On top of its aggressive share repurchase plan, Assured also offers a dividend yield of 4.2%. Over the past five years, this distribution has been increased at a compound annual rate of just over 10%.

According to Morningstar, based on its current share repurchase run-rate and dividend yield, the stock currently supports a total shareholder yield of 41%. This does not seem sustainable, but if the company continues to buy back stock at the pace it has been for the past five years, the number of shares outstanding could reduce by a further 75% by 2030.

Financial companies feature heavily on Pabrai's latest Uber Cannibals list. Primerica is a distributor of financial products to middle-income households in the United States. Like Assured, the company has been aggressively repurchasing shares over the past five years, with the number of outstanding shares of the business decreasing by an average of 5% per annum since 2014.
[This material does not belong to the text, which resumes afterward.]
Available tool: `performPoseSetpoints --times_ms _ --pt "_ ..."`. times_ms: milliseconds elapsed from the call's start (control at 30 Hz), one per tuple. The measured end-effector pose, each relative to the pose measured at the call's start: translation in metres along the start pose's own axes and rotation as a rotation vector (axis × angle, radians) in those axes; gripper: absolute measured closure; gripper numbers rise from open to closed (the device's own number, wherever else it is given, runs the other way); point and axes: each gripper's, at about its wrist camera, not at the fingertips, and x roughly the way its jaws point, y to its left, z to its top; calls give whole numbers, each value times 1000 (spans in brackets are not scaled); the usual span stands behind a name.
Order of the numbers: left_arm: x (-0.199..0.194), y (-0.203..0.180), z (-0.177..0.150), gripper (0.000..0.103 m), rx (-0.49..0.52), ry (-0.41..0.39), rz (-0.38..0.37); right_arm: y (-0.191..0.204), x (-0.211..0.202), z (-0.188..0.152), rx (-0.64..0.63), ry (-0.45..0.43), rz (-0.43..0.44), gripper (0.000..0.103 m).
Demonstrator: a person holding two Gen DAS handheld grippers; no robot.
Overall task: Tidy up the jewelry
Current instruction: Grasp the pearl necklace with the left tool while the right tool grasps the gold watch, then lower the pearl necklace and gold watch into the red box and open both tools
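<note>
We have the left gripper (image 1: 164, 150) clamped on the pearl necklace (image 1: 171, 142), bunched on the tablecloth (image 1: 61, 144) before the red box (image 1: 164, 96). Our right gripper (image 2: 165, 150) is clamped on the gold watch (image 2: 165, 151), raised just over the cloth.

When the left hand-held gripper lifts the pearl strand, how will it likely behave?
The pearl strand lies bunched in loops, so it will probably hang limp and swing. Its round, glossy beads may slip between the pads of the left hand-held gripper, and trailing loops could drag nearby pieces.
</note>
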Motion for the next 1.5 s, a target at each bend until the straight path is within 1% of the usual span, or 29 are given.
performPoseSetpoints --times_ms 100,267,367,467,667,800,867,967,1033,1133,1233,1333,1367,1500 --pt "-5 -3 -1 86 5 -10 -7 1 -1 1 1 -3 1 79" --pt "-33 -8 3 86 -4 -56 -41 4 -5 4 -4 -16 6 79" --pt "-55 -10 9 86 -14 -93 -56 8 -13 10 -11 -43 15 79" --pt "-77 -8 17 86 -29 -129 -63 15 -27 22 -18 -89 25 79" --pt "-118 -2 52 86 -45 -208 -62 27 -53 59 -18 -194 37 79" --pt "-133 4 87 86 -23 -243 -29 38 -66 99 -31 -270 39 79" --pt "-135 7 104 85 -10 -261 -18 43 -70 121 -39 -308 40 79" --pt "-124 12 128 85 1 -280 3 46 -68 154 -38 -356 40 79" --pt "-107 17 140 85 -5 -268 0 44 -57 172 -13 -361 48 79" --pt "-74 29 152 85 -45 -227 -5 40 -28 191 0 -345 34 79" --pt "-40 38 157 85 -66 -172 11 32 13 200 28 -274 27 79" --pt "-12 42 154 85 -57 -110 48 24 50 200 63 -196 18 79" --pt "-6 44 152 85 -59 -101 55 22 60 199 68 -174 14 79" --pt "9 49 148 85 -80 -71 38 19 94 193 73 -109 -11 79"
On top of this, the stock also supports a dividend yield of 1.3%. Book value per share stands at $41, so unlike Assured, the stock is trading at a premium to book value.

Still, Morningstar calculates that its total shareholder yield currently stands at 7.3%. That's highly impressive considering the interest rate environment.

Globe Life is a financial insurance holding company. Like the two financial services businesses listed above, the group has been using excess capital to repurchase stock over the past five years aggressively. Its average number of shares outstanding has declined at a compound annual rate of 3.4% since 2014. Meanwhile, an increase in shareholder equity has seen book value per share grow around $37 to nearly $74. A dividend yield of 0.9% is currently on offer for investors as well.

Globe Life has been more conservative with its share buybacks and dividend policy than the two companies listed above. As such, it has a lower overall total shareholder yield of just 5%.

This is just a starting point for further research of these companies. Research shows that many companies waste shareholder capital by repurchasing shares at elevated levels.

These businesses might have fallen into the same trap. It could be worth taking a closer look at the companies to determine whether or not managements' capital allocation policies are sensible considering other capital requirements and debt levels.

There's never a one-size-fits-all framework for analyzing businesses, and blindly following recommendations can often lead to losses. However, that does not mean that these are bad investments. Further research could identify them as attractive holdings for the long run.

Disclosure: The author owns no share mentioned.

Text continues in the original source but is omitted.